Ahmedinecad’ın bu sözleri, tüm dünyada infial uyandırdı. Filistinliler bile bu sözleri eleştirdi. Ayrıca Ahmedinecad’ın seçilmesi, İran’ın nükleer enerji üretimiyle ilgili şüpheleri daha da arttırdı. Batılı ülkelerin uyarılarına rağmen Tahran, 8 Ağustos’ta İsfahan nükleer santralini devreye soktu. Konuyla ilgili alevlenen tartışmalar yılın son günlerinde de devam etti.

Kuzey Kore'nin nükleer sorunu

Benzer sorunlar, 2005 yılında Pekin’de, Kuzey Kore’nin izlediği nükleer enerji politikasıyla ilgili devam eden altılı görüşmelerde masaya yatırıldı. Ancak daha sonra Kuzey Kore’nin nükleer silah üretimi ve yürürlükteki nükleer enerji programını sona erdirmeyi taahhüt ettiği duyuruldu.

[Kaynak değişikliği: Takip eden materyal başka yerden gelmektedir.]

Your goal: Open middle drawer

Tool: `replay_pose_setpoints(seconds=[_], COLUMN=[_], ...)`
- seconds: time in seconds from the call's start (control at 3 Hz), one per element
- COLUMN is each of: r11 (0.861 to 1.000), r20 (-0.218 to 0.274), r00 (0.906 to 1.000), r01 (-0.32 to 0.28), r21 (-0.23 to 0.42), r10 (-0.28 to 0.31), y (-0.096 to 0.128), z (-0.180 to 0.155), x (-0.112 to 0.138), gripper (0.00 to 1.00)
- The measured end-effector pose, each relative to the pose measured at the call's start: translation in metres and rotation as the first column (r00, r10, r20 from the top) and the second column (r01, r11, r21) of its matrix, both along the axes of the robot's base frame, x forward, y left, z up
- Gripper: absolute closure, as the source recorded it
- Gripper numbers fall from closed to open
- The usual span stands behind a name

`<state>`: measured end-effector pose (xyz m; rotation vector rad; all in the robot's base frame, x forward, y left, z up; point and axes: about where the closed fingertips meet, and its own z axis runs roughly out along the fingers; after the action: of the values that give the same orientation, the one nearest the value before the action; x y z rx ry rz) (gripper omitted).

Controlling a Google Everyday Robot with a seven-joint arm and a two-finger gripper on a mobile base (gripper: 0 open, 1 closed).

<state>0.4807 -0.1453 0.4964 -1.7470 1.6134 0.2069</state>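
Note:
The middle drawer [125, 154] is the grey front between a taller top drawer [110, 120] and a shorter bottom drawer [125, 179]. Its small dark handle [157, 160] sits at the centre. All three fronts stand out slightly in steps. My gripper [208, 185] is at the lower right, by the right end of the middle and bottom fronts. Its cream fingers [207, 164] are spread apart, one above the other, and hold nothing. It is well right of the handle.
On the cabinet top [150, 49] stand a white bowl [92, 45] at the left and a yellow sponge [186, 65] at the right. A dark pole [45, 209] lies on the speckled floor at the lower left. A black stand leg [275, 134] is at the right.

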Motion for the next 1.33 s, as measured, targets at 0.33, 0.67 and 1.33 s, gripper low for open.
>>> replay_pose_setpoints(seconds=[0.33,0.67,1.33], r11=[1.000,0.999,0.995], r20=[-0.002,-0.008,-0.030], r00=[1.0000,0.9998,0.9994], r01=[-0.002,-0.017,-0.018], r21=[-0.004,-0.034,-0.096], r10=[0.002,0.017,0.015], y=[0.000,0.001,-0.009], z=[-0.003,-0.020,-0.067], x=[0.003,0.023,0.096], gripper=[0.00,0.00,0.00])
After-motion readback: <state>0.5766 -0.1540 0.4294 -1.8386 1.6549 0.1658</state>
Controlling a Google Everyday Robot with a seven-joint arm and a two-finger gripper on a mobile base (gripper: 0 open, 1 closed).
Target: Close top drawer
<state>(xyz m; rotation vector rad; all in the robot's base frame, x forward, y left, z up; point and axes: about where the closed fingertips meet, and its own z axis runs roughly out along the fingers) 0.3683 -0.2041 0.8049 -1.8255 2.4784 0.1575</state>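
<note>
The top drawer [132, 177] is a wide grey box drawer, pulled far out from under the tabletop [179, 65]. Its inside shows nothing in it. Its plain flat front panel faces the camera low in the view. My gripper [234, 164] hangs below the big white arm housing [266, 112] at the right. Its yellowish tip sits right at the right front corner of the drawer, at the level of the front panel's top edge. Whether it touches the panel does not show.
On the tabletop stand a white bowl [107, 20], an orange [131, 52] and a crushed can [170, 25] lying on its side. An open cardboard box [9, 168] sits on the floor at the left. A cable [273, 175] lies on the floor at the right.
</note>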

Kuzey Kore, ayrıca en kısa sürede atom silahlarından arındırma sözleşmesini onaylayacağını ve uluslararası denetçilerin nükleer tesisleri incelemelerine izin vereceğini açıkladı.

Ancak anlaşma uzun ömürlü olmadı. Bir gün sonra Kuzey Kore, sözleşme imzaladığı ABD, Çin, Rusya, Güney Kore ve Japonya’yı yeni taleplerle şaşırttı. Kasım’daki yeni görüşme de sonuç vermedi.

İnsan hakları ihlalleri

2005 yılı insan hakları ihlallerinin de sıkça yaşandığı bir yıl oldu. İşte bazı örnekler: Özbekistan’da mayıs ortalarında çıkan ayaklanmada göstericilerden 500’e yakını öldürüldü. Çin, çok sayıda idam gerçekleştirdi. ABD, işkence suçlamalarıyla karşı karşıya kaldı. Terörizmle mücadelenin hukuk devleti ilkelerini rafa kaldırıp kaldıramayacağı konuşuldu.

Darfur krizi

Afrika’da Darfur krizi gündeme gelen bir başka krizdi. Sudan’da 20 yılı aşkın devam eden iç savaş ülkenin güneyinde barış anlaşmasıyla sona ererken, ülkenin batısında savaş, işkence, tecavüz ve diğer insan hakları ihlalleri engellenemedi. BM görevlisi Jan Pronk, 100 binlerce kişinin öldüğü, 2 milyondan fazla kişinin de sürgün edildiği olaylara uluslararası alanda yeterli ilginin gösterilmemesinden şikayetçiydi. Şu sıralarda, bölgeye Afrika Birliği Barış Ordusu hakim gibi görünüyor, ancak askerlerin aşırı yorgun olduğu da bir gerçek.

BM'de reform süreci

BM reformları konusunda da ülkeler belirlenen hedeflere ulaşamadı. Eylül’de New York’ta kutlanan NATO’nun 60’ıncı kuruluş yıldönümünde hükümet ve devlet başkanları, aralarında 2015’e kadar aşırı yoksulluğun yarıya indirilmesi gibi kararların da bulunduğu milenyum şartlarını yeniden görüştüler. Ancak en önemli konularda açıkta kaldı. Tek bir terör kavramı üzerinde mutabık olunamadı. Ayrıca silahsızlanma ve toplu imha silahlarının dağıtımının durdurulması konusunda uzlaşı sağlanamadı.

Papa 2. Jean Paul öldü

2005’de Avrupa kıtasında yaşanan en önemli olaylardan biri ise kuşkusuz Papa II. Paul’ün ölümüydü. Milyonlarca insan 84 yaşındaki Papa’nın cenaze törenine katılmak için Roma’ya akın etti. Diğer dinlere mensup çok sayıda lider törene katıldı ve Papa’nın barışa katkılarını vurguladı. Ölen Papa’nın yerine 19 Nisan’da Alman kardinal Joseph Ratzinger seçildi. 482 yıl aradan sonra yeniden bir Alman Papa seçilirken, Ratzinger papalık koltuğuna XVI’ıncı Benedikt olarak oturdu.